*WORK TO BE COMPLETED*
Could you repeat every record below exactly as written?

*PROVIDED DATA*
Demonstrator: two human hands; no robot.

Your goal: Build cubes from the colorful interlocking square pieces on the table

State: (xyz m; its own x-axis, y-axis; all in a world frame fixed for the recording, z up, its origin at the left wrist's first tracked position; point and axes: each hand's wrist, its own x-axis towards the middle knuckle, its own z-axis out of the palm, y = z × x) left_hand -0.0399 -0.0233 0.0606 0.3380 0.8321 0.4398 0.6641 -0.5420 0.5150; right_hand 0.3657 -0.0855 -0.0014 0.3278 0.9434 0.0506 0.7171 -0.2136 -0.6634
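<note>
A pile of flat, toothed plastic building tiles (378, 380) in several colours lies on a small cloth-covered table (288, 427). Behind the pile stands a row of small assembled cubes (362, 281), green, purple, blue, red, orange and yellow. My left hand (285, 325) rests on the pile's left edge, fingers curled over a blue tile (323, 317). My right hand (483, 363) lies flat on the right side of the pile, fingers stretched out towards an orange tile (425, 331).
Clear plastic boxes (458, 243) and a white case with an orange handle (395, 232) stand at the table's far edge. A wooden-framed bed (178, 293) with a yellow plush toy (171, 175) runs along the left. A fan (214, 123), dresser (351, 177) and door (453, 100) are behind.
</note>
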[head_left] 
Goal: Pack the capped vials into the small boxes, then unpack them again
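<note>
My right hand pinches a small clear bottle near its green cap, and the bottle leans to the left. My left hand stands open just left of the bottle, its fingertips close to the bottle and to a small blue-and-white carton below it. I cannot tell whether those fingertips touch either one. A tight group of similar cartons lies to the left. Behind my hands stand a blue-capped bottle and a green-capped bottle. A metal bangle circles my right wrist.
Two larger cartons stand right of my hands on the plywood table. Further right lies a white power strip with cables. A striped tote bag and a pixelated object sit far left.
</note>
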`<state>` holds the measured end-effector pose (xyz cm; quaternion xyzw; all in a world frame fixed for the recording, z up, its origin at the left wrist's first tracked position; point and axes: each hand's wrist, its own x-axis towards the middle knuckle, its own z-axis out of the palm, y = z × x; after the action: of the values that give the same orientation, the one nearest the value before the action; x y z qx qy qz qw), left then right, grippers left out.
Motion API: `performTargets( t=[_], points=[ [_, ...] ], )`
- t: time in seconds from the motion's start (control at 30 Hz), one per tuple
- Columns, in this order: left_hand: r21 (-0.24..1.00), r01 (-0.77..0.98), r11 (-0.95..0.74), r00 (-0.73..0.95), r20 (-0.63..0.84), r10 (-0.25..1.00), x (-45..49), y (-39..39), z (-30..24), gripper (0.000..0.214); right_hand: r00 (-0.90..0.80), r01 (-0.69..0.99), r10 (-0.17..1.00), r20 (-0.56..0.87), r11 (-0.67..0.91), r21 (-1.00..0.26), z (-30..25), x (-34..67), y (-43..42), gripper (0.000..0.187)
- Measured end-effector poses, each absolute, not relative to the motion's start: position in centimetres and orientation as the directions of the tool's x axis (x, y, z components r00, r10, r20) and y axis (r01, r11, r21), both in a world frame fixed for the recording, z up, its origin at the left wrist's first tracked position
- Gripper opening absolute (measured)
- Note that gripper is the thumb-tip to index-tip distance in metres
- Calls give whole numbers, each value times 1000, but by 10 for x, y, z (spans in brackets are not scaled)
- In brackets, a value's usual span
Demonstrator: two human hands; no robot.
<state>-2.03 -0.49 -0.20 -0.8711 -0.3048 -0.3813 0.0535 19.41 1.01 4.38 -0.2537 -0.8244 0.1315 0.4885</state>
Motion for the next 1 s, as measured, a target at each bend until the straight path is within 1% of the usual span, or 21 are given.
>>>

*RESPONSE AREA*
Demonstrator: two human hands; no robot.

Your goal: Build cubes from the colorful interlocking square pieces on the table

State: (xyz m; its own x-axis, y-axis; all in a world frame fixed for the recording, z up, its origin at the left wrist's first tracked position; point and axes: each hand's wrist, its own x-axis towards the middle knuckle, its own z-axis out of the palm, y = z × x) left_hand -0.0399 -0.0233 0.0606 0.3380 0.8321 0.4398 0.6641 -0.5420 0.5150; right_hand 0.3657 -0.0855 -0.0014 0.3278 0.9434 0.0506 0.7171 -0.2136 -0.6634
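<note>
A pile of flat, toothed plastic building tiles (378, 380) in several colours lies on a small cloth-covered table (288, 427). Behind the pile stands a row of small assembled cubes (362, 281), green, purple, blue, red, orange and yellow. My left hand (285, 325) rests on the pile's left edge, fingers curled over a blue tile (323, 317). My right hand (483, 363) lies flat on the right side of the pile, fingers stretched out towards an orange tile (425, 331).
Clear plastic boxes (458, 243) and a white case with an orange handle (395, 232) stand at the table's far edge. A wooden-framed bed (178, 293) with a yellow plush toy (171, 175) runs along the left. A fan (214, 123), dresser (351, 177) and door (453, 100) are behind.
</note>
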[head_left] 
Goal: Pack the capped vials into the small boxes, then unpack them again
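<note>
My right hand pinches a small clear bottle near its green cap, and the bottle leans to the left. My left hand stands open just left of the bottle, its fingertips close to the bottle and to a small blue-and-white carton below it. I cannot tell whether those fingertips touch either one. A tight group of similar cartons lies to the left. Behind my hands stand a blue-capped bottle and a green-capped bottle. A metal bangle circles my right wrist.
Two larger cartons stand right of my hands on the plywood table. Further right lies a white power strip with cables. A striped tote bag and a pixelated object sit far left.
</note>
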`<state>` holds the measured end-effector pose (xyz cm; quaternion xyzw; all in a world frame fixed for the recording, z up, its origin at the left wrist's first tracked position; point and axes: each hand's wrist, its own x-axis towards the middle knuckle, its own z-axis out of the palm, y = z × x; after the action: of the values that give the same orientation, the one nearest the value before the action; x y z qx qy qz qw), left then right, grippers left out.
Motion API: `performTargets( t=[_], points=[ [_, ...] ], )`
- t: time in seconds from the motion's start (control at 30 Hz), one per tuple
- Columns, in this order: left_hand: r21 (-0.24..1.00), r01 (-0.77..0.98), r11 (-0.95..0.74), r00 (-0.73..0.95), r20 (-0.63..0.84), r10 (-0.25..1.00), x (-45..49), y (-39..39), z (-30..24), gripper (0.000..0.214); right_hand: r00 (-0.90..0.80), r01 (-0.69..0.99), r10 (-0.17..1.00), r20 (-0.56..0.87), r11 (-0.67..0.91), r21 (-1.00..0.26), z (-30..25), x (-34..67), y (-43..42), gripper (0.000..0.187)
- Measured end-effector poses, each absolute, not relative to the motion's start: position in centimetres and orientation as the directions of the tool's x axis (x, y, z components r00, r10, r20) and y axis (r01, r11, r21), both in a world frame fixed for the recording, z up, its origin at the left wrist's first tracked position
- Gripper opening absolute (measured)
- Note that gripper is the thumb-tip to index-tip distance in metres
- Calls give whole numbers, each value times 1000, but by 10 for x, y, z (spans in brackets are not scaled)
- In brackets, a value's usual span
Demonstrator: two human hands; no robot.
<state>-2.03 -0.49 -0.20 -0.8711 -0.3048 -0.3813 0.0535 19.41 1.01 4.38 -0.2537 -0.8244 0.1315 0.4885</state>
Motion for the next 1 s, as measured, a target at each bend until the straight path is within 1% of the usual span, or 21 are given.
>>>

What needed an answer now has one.